Guy Verhofstadt, the former prime minister of Belgium and leader of the European Parliamentary group Alliance of Liberals and Democrats for Europe, told SPIEGEL ONLINE that there are a "number of people inside the EPP who came to me individually who are absolutely not pleased by the fact that the EPP is backing all these stupidities of Orbán and they want it to have a more critical view."
Verhofstadt says that the EPP should follow the example that his coalition set over a decade ago when it expelled the Austrian Freedom Party, which had drifted to the nationalist right. "But the official line is to say Orbán is vice president of the party and so we are behind him.
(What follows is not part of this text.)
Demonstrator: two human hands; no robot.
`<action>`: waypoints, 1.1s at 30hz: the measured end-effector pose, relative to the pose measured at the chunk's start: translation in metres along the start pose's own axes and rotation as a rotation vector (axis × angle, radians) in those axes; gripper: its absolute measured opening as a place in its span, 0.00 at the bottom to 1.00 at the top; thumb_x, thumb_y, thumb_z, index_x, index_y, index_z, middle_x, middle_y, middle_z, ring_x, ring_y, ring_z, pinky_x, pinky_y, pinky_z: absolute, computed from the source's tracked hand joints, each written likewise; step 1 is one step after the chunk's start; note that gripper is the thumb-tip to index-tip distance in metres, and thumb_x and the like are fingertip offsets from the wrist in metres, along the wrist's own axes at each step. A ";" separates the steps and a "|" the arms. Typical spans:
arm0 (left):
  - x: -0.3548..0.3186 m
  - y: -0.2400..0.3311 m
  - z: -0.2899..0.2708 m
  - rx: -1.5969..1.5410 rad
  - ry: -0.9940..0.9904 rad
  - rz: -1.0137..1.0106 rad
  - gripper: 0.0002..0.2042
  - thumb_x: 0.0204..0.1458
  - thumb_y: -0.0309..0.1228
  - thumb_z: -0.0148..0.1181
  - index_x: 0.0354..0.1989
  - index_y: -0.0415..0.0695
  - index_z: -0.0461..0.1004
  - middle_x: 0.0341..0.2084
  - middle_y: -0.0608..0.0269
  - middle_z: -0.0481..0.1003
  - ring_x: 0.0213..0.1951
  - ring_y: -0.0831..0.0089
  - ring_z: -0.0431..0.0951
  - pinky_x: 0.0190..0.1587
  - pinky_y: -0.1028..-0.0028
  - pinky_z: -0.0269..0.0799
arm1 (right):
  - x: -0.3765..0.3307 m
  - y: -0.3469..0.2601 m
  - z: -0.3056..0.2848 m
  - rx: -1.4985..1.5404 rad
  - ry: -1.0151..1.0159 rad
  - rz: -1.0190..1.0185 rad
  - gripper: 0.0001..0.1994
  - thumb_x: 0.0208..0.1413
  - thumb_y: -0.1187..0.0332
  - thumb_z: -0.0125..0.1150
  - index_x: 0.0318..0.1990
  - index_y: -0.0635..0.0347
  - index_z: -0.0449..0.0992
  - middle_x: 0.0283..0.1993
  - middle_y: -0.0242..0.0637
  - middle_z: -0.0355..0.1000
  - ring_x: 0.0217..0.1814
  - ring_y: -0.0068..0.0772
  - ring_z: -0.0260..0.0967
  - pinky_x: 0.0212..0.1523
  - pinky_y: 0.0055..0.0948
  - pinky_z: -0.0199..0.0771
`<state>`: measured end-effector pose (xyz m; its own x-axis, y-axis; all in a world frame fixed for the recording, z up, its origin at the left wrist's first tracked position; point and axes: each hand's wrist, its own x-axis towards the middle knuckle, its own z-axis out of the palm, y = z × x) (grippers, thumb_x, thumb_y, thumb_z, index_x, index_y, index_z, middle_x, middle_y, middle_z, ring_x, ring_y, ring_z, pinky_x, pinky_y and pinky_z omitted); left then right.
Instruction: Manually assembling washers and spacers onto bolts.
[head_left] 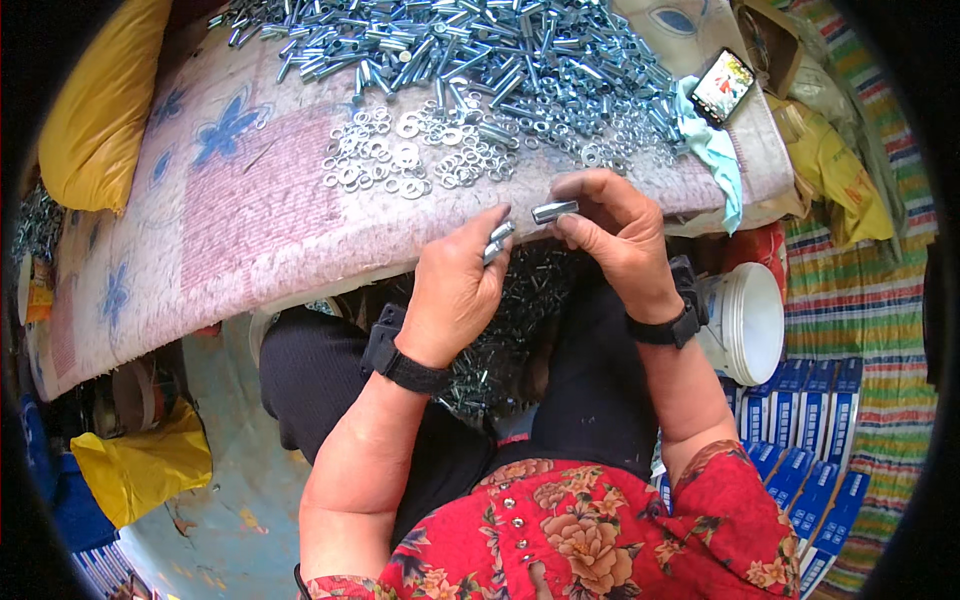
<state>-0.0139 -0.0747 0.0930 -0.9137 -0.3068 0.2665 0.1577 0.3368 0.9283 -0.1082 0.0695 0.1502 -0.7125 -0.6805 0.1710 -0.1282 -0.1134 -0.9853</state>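
Both my hands are raised over the near edge of a padded table point(260, 225). A shiny metal sleeve point(556, 211) lies level between the thumb and fingers of my right hand point(630, 240), its end pointing toward the left hand. My left hand point(455, 290) is closed around short metal sleeves point(498, 240), whose ends stick out past the thumb and fingers. A small gap separates the two hands. Just beyond them lie loose washers point(405, 155) and small nuts point(560, 138). Farther back is a big heap of metal sleeves and bolts point(450, 45).
A phone point(722, 87) and a pale blue cloth point(712, 150) lie at the table's right. Dark metal parts point(490, 370) fill the space between my knees. A white bucket point(755, 325) and blue boxes point(800, 400) are at right; a yellow sack point(100, 110) is at left.
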 end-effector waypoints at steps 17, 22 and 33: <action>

Which is not a very courageous way to handle it."
Verhoftstadt has been joined in his criticism by the leaders of the European Green and Socialist blocs, both of whom have called for the enforcement of Article 7 against Hungary.
Fidesz, for its part, has sought to portray the draft report from the parliamentary Justice Committee as cynical politics-as-usual. "The document is nothing but the opening of the left wing's European Parliament election campaign," said Fidesz members of European Parliament in a statement. "This unprecedented process does nothing other than set its sights on the constitutional colonisation of Hungary, which runs counter to European Union legal principles and values."
'Must Be Taken Seriously'
But it is not just the European left which has criticized the Hungarian government. Justice Commissioner Reding has been one of the most outspoken critics of Orbán's policies -- and she herself is a member of the EPP. As is European Commission President José Manuel Barroso, whose warning to the Hungarian government to delay passage of the most recent amendment went unheeded by Budapest. This has led to some uncomfortable rumblings within both the EPP and in Hungary. In March, Budapest accused Reding of "waging private war against Hungary."
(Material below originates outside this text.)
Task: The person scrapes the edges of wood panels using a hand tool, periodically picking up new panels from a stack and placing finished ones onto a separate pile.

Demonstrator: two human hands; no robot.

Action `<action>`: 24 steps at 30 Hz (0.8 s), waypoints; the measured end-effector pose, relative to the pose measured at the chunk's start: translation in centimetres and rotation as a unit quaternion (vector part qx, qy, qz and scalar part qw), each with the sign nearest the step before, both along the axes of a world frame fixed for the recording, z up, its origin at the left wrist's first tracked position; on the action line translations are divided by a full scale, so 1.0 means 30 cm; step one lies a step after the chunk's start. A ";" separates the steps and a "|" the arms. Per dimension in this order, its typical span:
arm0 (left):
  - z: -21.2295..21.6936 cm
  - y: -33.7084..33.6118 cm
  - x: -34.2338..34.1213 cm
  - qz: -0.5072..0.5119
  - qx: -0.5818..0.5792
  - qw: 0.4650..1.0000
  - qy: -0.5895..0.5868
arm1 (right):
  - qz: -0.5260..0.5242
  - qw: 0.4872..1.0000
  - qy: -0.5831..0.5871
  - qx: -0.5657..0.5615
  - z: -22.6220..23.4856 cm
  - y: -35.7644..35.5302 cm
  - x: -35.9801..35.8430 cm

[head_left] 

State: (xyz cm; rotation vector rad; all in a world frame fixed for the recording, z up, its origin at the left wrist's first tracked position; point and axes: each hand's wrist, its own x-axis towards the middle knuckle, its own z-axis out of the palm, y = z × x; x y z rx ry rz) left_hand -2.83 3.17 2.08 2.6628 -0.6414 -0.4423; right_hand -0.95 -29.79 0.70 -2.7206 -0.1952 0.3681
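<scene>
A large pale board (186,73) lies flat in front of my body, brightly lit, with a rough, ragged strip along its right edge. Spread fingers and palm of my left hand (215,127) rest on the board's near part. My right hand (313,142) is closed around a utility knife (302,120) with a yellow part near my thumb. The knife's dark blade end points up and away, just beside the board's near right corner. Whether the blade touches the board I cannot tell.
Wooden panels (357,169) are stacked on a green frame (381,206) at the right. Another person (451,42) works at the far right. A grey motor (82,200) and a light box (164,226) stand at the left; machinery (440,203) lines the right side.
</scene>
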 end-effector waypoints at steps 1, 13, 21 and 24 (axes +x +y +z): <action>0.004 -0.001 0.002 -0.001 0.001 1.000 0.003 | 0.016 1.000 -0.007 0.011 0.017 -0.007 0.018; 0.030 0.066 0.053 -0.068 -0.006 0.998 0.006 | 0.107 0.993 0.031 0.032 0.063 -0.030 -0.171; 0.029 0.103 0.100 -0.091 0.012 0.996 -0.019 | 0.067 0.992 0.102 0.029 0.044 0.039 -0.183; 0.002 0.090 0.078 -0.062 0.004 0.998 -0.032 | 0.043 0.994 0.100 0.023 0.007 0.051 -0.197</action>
Even German Chancellor Angela Merkel, who had long resisted calls to publicly criticize her fellow Hungarian conservatives, issued a rare rebuke in March. Following a meeting with Hungarian president János Áder, her government issued a statement noting that Merkel had "spoken critically about the Hungarian parliament's further amendments to the constitution" and that she had urged "a responsible use of the two-thirds majority the Hungarian government has at its disposal in the parliament." The statement noted that "the concerns of Hungary's European partners and friends about the curtailing of the powers of the constitutional court, among other issues, must be taken seriously."
Following an EPP summit in Croatia last month, a Hungarian-language newspaper in Romania reported that the pan-European party was considering expelling Fidesz, whose leaders were simultaneously exploring the possibility of joining the euro-skeptic Alliance of European Conservatives and Reformists, an EU political bloc comprised primarily of the British Conservatives, the Polish Law and Justice party and the Czech Civic Democrats. The EPP immediately denied the report, with a spokeswoman telling the BBC that "nobody there ever asked for the expulsion of Fidesz from the EPP."
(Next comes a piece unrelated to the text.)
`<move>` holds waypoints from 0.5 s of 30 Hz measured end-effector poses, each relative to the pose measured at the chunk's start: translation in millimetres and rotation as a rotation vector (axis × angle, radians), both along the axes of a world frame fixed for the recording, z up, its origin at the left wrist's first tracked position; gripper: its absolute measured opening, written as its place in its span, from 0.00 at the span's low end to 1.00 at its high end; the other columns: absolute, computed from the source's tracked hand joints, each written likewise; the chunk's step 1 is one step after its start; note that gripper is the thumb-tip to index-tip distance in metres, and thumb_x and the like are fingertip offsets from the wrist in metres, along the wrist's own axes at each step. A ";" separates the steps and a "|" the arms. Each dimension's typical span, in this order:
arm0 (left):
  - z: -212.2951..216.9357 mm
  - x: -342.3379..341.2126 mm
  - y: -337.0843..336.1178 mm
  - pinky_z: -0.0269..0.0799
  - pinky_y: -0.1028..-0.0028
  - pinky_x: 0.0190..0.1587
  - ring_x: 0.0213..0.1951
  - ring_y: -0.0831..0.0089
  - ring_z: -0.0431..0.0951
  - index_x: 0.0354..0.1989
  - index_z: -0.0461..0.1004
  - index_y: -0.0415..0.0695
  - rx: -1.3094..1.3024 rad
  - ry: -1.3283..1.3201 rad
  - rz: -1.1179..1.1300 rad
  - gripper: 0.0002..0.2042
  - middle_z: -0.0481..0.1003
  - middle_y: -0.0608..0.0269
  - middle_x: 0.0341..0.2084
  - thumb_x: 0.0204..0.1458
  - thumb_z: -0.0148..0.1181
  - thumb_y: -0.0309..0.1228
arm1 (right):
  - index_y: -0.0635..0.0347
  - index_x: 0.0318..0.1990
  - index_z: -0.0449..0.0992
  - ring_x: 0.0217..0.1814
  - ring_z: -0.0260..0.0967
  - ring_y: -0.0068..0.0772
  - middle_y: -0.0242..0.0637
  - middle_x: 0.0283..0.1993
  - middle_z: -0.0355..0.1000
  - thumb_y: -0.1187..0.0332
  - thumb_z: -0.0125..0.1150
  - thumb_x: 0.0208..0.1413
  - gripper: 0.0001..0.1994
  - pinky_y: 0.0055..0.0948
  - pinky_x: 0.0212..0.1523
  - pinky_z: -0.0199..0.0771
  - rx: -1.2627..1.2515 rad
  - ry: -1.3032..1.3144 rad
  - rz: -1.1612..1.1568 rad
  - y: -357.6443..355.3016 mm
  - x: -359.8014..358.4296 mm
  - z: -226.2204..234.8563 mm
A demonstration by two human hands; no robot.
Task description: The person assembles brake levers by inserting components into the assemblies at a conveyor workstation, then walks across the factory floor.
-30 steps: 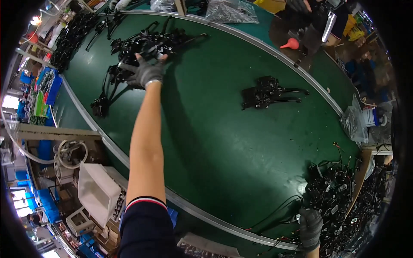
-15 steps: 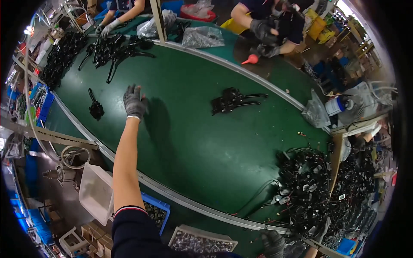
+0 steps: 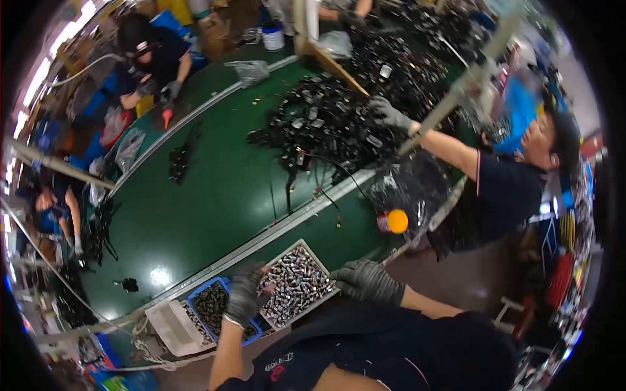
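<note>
Left hand: grey-gloved left hand [image 3: 246,293], low centre of the frame, fingers curled loosely on the near left edge of the white tray [image 3: 317,259]; whether it pinches any piece cannot be told.
Right hand: grey-gloved right hand [image 3: 366,280], just right of the tray, fingers bent against its right corner, nothing seen held.
Tray contents: small dark and silvery cylindrical parts [image 3: 295,284], packed close.
Blue bin [image 3: 197,301]: just left of the tray, touching it, filled with similar dark parts, partly under the left hand.
White box [image 3: 171,326]: lower left, beside the blue bin.
Green belt [image 3: 215,195]: curved surface filling the centre, beyond the tray.
Black cable heap [image 3: 326,124]: upper centre, on the belt.
Orange ball [image 3: 396,221]: right of centre, at the belt's edge.
Co-worker's gloved hand [image 3: 389,114]: upper right, on the heap.
</note>
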State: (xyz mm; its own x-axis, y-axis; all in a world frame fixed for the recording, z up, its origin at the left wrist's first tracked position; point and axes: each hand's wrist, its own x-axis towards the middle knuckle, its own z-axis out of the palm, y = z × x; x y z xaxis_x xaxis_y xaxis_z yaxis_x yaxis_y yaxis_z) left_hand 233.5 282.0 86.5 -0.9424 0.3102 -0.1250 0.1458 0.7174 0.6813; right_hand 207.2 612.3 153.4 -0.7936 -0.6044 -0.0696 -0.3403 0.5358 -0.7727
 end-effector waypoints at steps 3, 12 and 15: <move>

If the European Commission -- led by EPP figures like Barroso and Reding -- does call for penalties to be imposed on the Hungarian government, the EPP will have little choice but to change its tune. But with Fidesz accounting for 17 lawmakers in the EPP bloc, the sixth-largest group within the party, it seems unlikely that the EPP will make a move on its own. Even Orbán's controversial statement earlier this month, in which he likened German criticism of his policies to the Nazi occupation of Hungary in 1944, did not provoke a serious rebuke from Merkel's CDU.
"We are in a situation where the Socialists and Liberals and Greens are instrumentalizing this," one Brussels-based, German source close to the EPP told SPIEGEL ONLINE. "The more they tell us to condemn Fidsez openly, the less likely it is that we will. That's party politics, that's how it works. It's a fortress mentality."